[Task]: Which lines run from the start of the data below to the line containing "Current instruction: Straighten"? Set them down exactly, with none added.

[Dataset content]:
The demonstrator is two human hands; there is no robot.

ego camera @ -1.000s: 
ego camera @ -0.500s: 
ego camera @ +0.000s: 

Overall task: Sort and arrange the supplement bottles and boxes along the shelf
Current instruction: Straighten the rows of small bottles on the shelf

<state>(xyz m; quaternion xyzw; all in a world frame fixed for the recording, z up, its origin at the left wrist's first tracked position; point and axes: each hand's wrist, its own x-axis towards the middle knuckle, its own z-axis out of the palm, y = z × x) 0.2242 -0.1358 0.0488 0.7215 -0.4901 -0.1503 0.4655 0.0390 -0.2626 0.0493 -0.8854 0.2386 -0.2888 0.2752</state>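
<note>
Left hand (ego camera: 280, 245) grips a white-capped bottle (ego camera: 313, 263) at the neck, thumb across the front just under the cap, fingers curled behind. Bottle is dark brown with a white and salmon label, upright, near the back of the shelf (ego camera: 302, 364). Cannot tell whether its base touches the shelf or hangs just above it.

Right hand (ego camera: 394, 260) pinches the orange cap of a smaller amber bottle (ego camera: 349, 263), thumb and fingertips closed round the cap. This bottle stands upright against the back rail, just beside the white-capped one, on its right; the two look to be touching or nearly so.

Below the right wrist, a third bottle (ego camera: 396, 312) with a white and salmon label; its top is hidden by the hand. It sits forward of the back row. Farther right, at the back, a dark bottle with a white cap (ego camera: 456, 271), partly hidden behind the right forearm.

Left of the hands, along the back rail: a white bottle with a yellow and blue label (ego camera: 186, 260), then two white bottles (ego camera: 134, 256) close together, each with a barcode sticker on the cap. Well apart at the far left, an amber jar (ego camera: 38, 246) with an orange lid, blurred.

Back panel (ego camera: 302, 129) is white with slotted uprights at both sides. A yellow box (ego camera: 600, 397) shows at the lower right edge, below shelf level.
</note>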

[Exercise response]:
The demonstrator is two human hands; there is no robot.

ego camera @ -1.000s: 
ego camera @ -0.500s: 
ego camera @ +0.000s: 

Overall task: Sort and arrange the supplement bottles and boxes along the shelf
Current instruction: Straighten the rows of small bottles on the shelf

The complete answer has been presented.